Путь был неблизкий. Через все Иерусалимские Аллеи, в метель, мимо развалин, сгоревших домов, все еще пахнущих смертью. Паренек-рикша не спрашивал меня, что я делала во время оккупации, почему и зачем еду в Нюрнберг. Молча, нагнувшись вперед, он с усилием крутил педали. Я тоже не интересовалась, как он жил во время оккупации: только ли ездил за салом в деревню или помогал подпольщикам переправлять оружие; а может, развозил свеженапечатанный бюллетень против оккупантов. Воевал ли он?
Мы выехали на прямую дорогу. Рикша мчался к аэродромной таблице с неясными, залепленными снегом буквами. Наконец! Уже видны знакомые мундиры работников аэродрома, а чуть дальше на взлетной полосе огромный самолет и трап.
Его не надо было подгонять. Наклонившись, с искаженным от метели и ветра лицом, с каплями пота на лбу, он летел все быстрей и быстрей, словно разделяя мою боязнь опоздать.
Вот уже первая табличка у ворот, строго запрещающая въезд на территорию военного аэродрома, но мой рикша, не задумываясь, проскочил мимо столба. Часовой пытался жестом остановить нас, но мы уже миновали второго, третьего. Военный аэродром. «Вход строго запрещен» — многочисленные таблички сливались в одну сплошную надпись. Мы неслись вперед к подрагивающему самолету, и вдруг кто-то железными руками схватил за шиворот меня и рикшу. Наш жалкий экипаж вмиг остановился. Пальцы бледного от гнева майора безжалостно впились в мое плечо, да и паренька он, должно быть, крепко прижал своей жесткой, как клещи, рукой — тот даже голову наклонил набок.
— Сопляки! — орал на нас бог авиации. — Засранцы! Еще миг, и от вас осталась бы рубленая котлета! Вам бы головы поотрывало!
Самолет двинулся с места. К дрожанию корпуса добавилось едва заметное вращение колес.

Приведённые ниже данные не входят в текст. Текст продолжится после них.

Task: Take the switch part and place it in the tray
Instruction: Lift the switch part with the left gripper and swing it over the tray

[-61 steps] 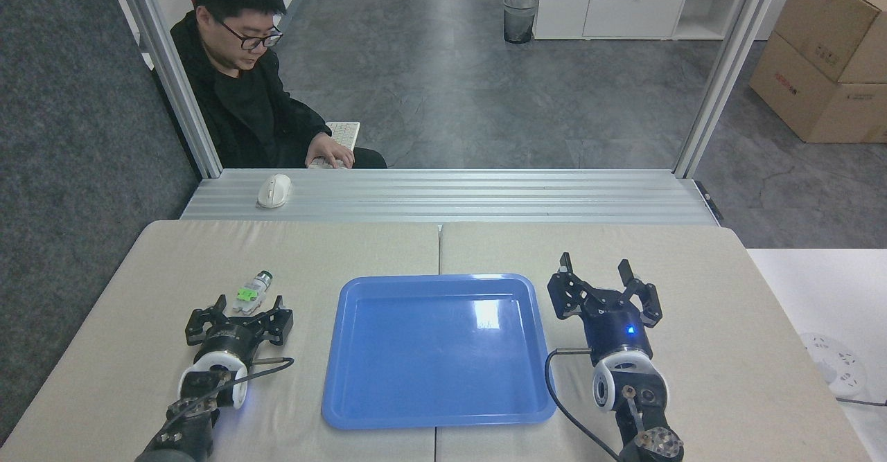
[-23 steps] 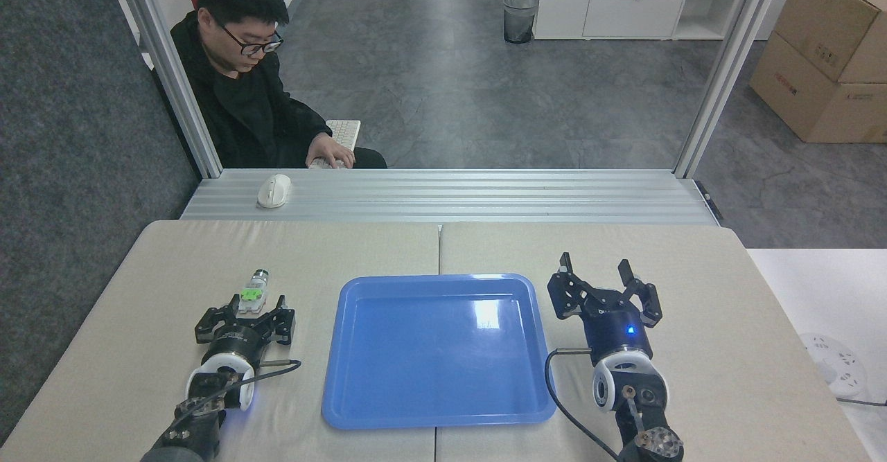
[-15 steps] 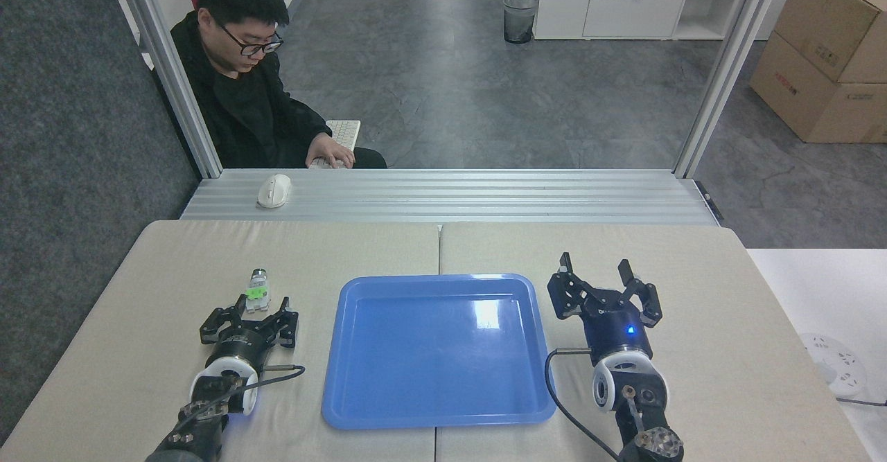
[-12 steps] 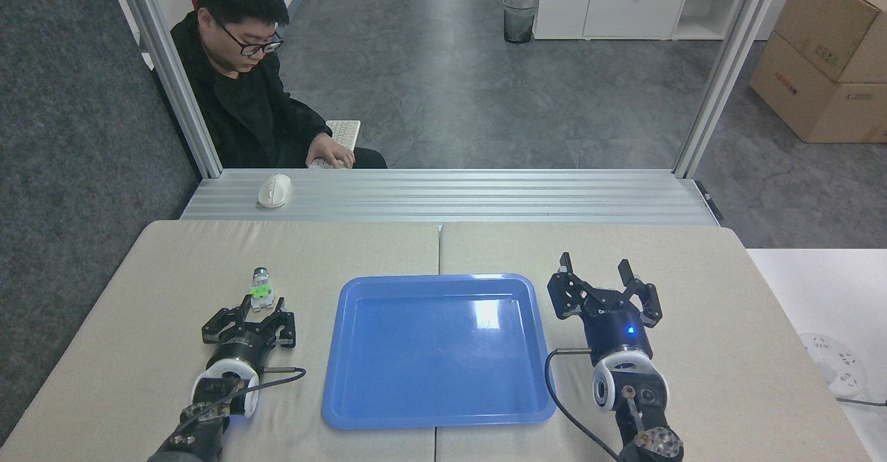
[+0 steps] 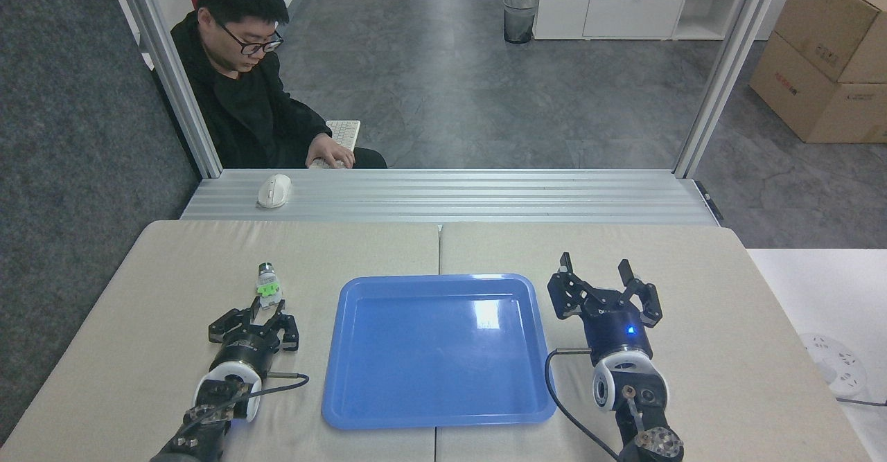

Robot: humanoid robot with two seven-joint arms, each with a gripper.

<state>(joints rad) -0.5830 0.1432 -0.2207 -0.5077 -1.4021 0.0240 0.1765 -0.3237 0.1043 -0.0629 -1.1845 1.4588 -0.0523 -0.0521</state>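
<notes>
The left hand [image 5: 267, 305] has closed in since a moment ago: its fingers, earlier spread wide on either side of the switch part [image 5: 267, 285], now stand narrow and pinch the part's near, whitish end, so the grasp looks made or very nearly so. The part has swung with them, from lying slanted toward the upper right to pointing almost straight away from the robot, and it has shifted a little toward the tray [image 5: 438, 351]. It sits just left of the tray's far left corner, still outside it, and whether it has left the tabletop [image 5: 145, 296] cannot be told from this view. The lift and the carry over the rim are probably next. The right hand [image 5: 600, 278] hangs wide open and empty, just right of the tray, exactly where it was before, and the tray holds nothing
</notes>
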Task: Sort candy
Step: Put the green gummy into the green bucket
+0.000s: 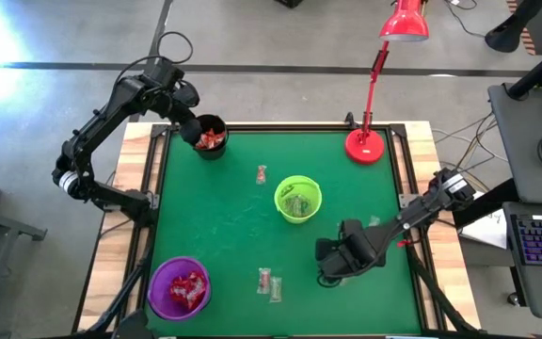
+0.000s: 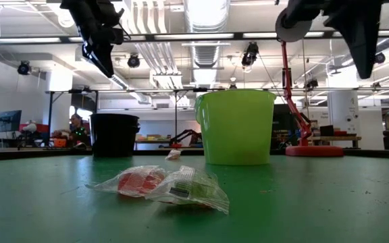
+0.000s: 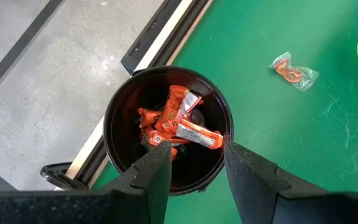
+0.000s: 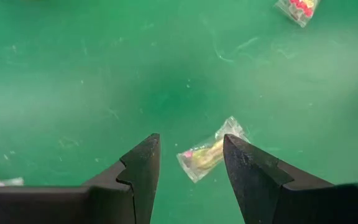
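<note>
My left gripper [image 3: 194, 149] hangs open over the black cup [image 3: 166, 127] at the table's far left [image 1: 211, 137]. Orange-wrapped candy [image 3: 178, 119] lies inside that cup. My right gripper [image 4: 190, 140] points down, open, above the mat at the near right [image 1: 331, 267]. Below it, between its fingers in the right wrist view, a clear-wrapped candy [image 4: 207, 154] lies flat on the mat, untouched. More candy lies loose on the mat: one piece [image 1: 262, 173] near the green cup [image 1: 297, 199] and two [image 1: 269, 282] by the near edge.
A purple cup [image 1: 180, 287] with red candy stands at the near left corner. A red desk lamp [image 1: 365, 143] stands at the far right corner. In the low view, two wrapped sweets [image 2: 167, 185] lie in front of the green cup [image 2: 235, 127].
</note>
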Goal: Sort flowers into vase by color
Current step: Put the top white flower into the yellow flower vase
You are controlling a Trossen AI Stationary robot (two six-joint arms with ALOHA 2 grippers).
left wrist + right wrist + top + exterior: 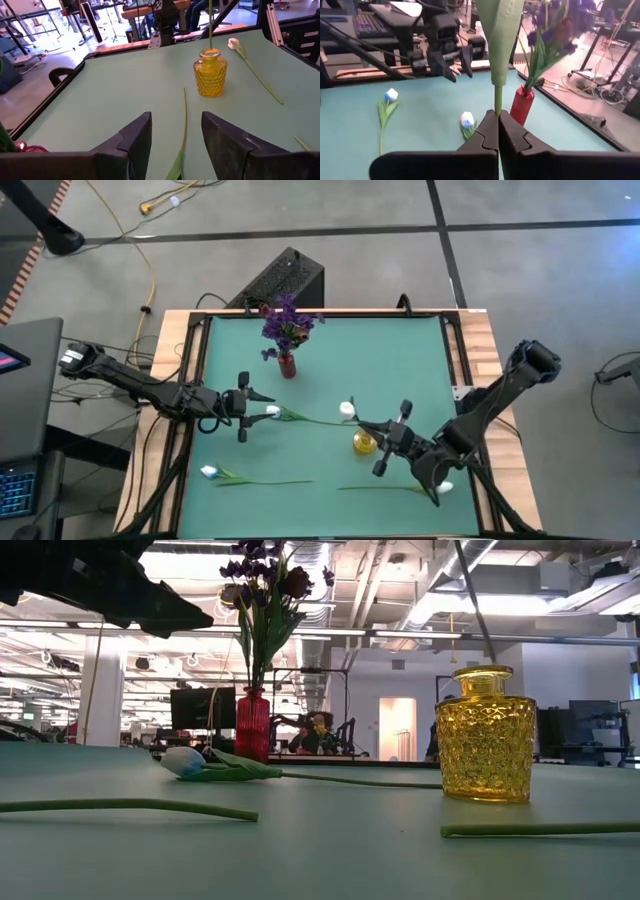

Я пыталась уговорить разъяренного летчика не задерживать рикшу:
— Мне надо в Нюрнберг! В Нюрнберг! На процесс! Последние дни свидетельских показаний!
Он приложил ухо к моим губам, и я снова прокричала каждое слово. Он выпрямился.
— Ваш самолет сейчас подгонят, — его голос перекрывал гул моторов двигающегося над нами гиганта. — Как только этот взлетит.